Cates v. White

Bill in equity to reform a mortgage and to foreclose. Demurrer was interposed to the bill of complaint and overruled. The respondents who are the mortgagors appeal.

In substance the bill alleges that the respondents, husband and wife, requested complainant to purchase the property involved for them from another; that he did so and paid the vendor therefor the sum of $3,000.00; that the vendor, at the request of complainant and respondents, transferred the property directly to respondents who executed and delivered to the complainant a mortgage to secure the payment of the sum of $2000.00, the unpaid purchase price advanced by complainant to the vendor. A copy of the mortgage is attached to and made a part of the bill of complaint. From the attached copy of the mortgage it appears that the scrivener who prepared the mortgage for the parties used a printed form containing blanks to be filled in. It is further alleged that many of these blanks were not filled in; "that the defendants undertook to carry out their agreement to execute a mortgage to the complainant to secure the sum of $2,000.00 and did sign the mortgage which is made an exhibit to this bill of complaint which said mortgage was prepared by a person unskilled in preparing mortgages and the same was acknowledged generally before a notary public who likewise was unskilled in matters of this kind; that said mortgage was improperly and incorrectly drawn and filled out as fully appears from the exhibit and these errors and mistakes were mutual and resulted from a lack of knowledge on the part of the person drawing the mortgage and on the part of the complainant and likewise on the part of the defendants and each of them; that they knew nothing about the proper manner and way to prepare mortgages, but it was the intention of the complainant to take a valid mortgage and was also the intention of the defendants to execute a proper and valid mortgage to secure the aforesaid sum of $2,000.00."

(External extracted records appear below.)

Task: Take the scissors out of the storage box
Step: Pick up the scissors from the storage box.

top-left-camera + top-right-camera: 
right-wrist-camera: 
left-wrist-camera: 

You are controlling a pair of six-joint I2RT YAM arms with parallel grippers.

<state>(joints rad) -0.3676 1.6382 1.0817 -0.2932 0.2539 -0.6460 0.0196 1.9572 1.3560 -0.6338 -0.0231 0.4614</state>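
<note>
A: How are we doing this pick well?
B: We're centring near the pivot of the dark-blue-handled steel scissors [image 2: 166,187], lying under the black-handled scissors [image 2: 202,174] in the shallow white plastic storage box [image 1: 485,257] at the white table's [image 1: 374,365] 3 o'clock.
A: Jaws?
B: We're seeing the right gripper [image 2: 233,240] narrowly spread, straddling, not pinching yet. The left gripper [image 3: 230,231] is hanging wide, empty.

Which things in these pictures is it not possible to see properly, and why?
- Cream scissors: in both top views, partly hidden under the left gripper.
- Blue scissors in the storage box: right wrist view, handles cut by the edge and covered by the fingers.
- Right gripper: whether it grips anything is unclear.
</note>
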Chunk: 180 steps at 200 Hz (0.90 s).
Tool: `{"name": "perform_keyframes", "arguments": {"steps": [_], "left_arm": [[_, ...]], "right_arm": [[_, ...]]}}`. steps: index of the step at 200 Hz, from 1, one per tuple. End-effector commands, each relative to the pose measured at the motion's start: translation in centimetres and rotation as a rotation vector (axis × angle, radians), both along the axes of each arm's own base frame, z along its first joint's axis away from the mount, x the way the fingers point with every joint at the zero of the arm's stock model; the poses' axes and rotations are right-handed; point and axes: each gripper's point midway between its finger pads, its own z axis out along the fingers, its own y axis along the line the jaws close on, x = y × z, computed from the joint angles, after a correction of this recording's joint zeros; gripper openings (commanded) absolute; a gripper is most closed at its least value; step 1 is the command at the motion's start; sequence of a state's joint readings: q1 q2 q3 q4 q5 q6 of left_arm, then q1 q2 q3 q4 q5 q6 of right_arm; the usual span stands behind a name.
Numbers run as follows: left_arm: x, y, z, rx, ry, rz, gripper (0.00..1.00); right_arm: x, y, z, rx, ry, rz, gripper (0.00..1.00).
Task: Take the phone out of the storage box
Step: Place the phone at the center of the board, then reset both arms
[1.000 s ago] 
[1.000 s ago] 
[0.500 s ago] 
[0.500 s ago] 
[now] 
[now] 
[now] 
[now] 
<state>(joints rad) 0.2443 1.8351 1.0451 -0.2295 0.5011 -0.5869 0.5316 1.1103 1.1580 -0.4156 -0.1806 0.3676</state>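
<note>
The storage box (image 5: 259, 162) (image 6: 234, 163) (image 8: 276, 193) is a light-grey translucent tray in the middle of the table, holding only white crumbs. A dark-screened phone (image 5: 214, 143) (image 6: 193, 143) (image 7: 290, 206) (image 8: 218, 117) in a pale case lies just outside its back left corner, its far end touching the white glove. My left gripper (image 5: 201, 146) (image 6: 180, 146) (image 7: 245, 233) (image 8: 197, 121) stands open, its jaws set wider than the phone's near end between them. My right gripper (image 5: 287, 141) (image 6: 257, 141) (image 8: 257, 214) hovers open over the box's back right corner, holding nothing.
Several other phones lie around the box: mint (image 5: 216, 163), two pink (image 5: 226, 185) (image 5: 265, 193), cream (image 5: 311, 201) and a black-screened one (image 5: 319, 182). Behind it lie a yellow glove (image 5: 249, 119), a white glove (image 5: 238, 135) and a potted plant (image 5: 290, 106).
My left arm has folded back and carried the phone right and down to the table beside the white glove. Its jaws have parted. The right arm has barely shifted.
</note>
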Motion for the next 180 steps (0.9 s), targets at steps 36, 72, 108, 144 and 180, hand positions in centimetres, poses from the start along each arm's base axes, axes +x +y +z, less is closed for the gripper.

As stated by appellants "the main insistence on this appeal is that the separate acknowledgment of the wife (appellant Christine Cates) is in no way attempted to be filled in or acknowledged. There just is not a separate acknowledgment of the wife, and it is our contention that this vitiates the entire instrument as a mortgage."

The cases cited in support of appellants' theory are to the general effect that a conveyance of the homestead must be acknowledged by the wife separate and apart from the husband. But these authorities are not applicable here. In the first place, the bill does not show that a homestead is involved and the demurrer attempting to raise the point is a speaking demurrer. In the second place the bill affirmatively shows that the mortgage is a purchase-money mortgage, and the homestead claim cannot prevail against a purchase-money mortgage given contemporaneously with the purchase. Moses Brothers v. Home Building Loan Ass'n, 100 Ala. 465, 14 So. 412; King et al. v. Chandler, 213 Ala. 337, 105 So. 184; Coon v. Henderson,240 Ala. 492, 199 So. 704; section 627, Code of 1940, Tit. 7.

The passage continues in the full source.